В России искусствоведение представляет собой маргиналию гуманитарного знания. С одной стороны, это следствие традиционного для русской культуры маргинального положения пластических искусств, с другой — особенность устройства науки об искусстве. В сегодняшней ситуации маргинальность все же на совести искусствознания: оно слишком неэффективно вводит искусство в общий горизонт гуманитарной сферы, фиксируя тем самым и его, и собственную маргинальную позицию.
Причина — в изолированности искусствоведения. Первый и последний раз, когда наука об искусстве была открыта для общегуманитарных парадигм, — это эпоха формализма, история 70-летней давности. Ее открытость проистекала ровно из того, что источником формальной парадигмы выступало само искусствознание. Самое значительное событие в русской гуманитарной культуре послевоенного времени — структурализм — прошло мимо науки об искусстве. При практическом тождестве основных процедур семиотики и иконографического анализа. Основной сферой проговаривания сегодняшних — поструктуралистских, постмодернистских и прочих пост-смыслов гуманитарного сознания оказалась философия. И настолько, насколько искусствознание желает уйти от собственной маргинальности, оно должно открываться философскому дискурсу.
Именно это «открывание» и пытается произвести Сарабьянов. Путь его, однако же, по-своему если не маргинален, то уникален — основными его собеседниками оказываются русские религиозные философы. Правда, философски это не вполне замкнутая область. Здесь есть достаточно много параллелей: в трактовке преображенной материи заметен диалог не только с православием, но с Бергсоном и с Тейяром де Шарденом; в идее «тела в пространстве», как уже говорилось, — с Мерло-Понти; наконец, в самой постановке проблем «предмет и материя», «глаз и ухо» — с Хайдеггером. Но интереснее не эти, все же довольно локальные события тематических встреч с западной философией, а то, что в данном проекте происходит с русской.
Борис Гройс как-то определил специфику русской философии как размышления исключительно о русском — и это правильно. Она действительно замкнута, и попытки вывести темы русской философии, ее понятийный аппарат и способ размышления за границы любимых ею сюжетов России и православия очень редки. Кроме лосевской «Философии имени», пытающейся вывести лингвистическую методологию из синтеза имяславия и феноменологии, другие примеры очень редки. На мой взгляд, и этот пример не назовешь удачным.
Сарабьянов пытается перенести интуиции русской религиозной философии в искусствознание, и к этому можно относиться по-разному. Но что необходимо подчеркнуть — это перенос, свободный от догматизма. Перед нами пример свободной профессиональной православной мысли, и он достаточно уникален.

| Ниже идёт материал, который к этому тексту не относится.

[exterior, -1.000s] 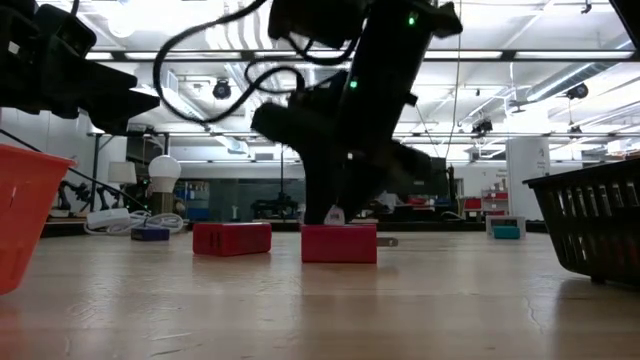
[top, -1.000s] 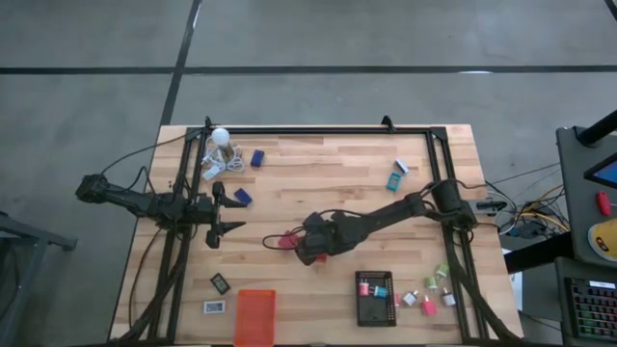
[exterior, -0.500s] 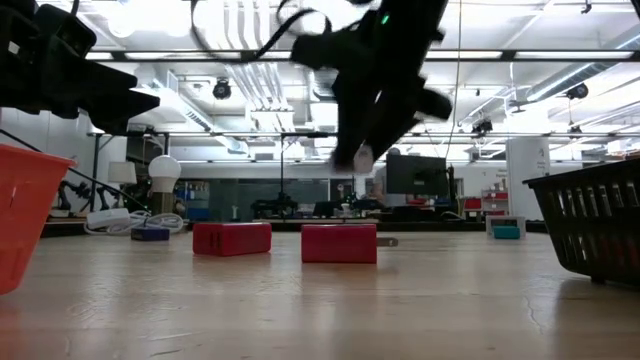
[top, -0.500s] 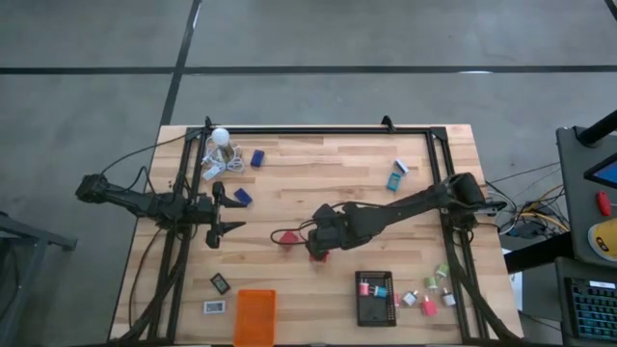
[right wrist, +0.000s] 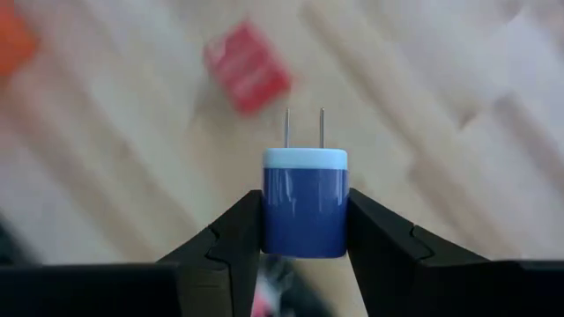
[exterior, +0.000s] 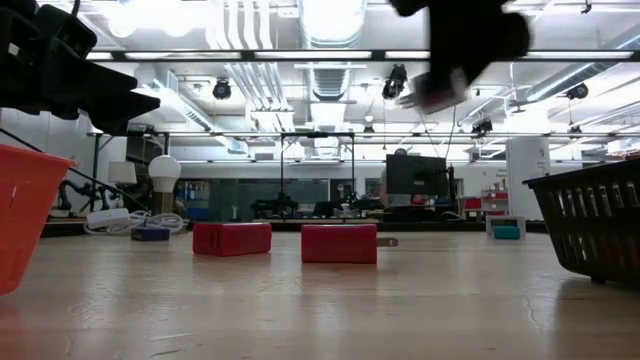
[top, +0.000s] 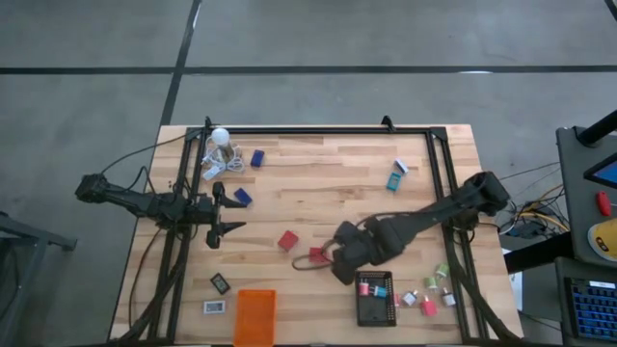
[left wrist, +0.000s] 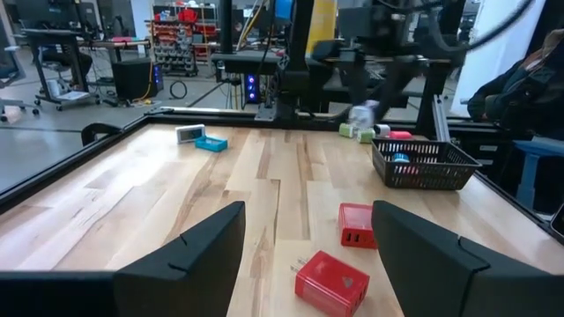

По крайней мере в отношении искусствознания, несмотря на наличие серьезной школы изучения древнерусского искусства — здесь, напротив, позитивизм историков соединился с православным догматизмом, образовав столь «железобетонную» конструкцию, что о свободе мысли не может быть и речи. Именно отсюда, кстати, стоит ожидать наиболее жесткой критики сарабьяновских построений.
Дело даже не в том, насколько истинны сами построения. Можно доверять его интуиции и принимать выводы независимо от того, насколько ясно они доказаны, но, на мой взгляд, это необязательно. Дело в том, что своими размышлениями Сарабьянов формирует новое проблемное поле, в котором можно двигаться.
Так или иначе, но проблему «традиции большой длительности» в отношении русского искусства никто до него не сформулировал. Идея «латентной православности менталитета» выглядит все же более перспективной, чем любая другая. Попытки перенести на русский материал схему бахтинской «народной культуры», которые предпринимали Лотман и Успенский в теории «антиповедения», а Панченко и Лихачев — в отношении «смеховой» культуры, в этом смысле нельзя назвать удачными — для анализа пластической культуры они решительно не подходят.
Если встать на позицию стороннего наблюдателя и попытаться взвесить, что же наиболее значительно в русском искусстве с позиций вклада в искусство мировое, — мы упремся в авангард, независимо от того, как мы к нему относимся. Но не следует ли тогда, что на саму тысячелетнюю традицию нужно смотреть, учитывая этот факт, и рассматривать ее как «латентно авангардную»? Оба вопроса и формируют то направление размышлений о традиции «большой длительности», по которому идут тексты книги.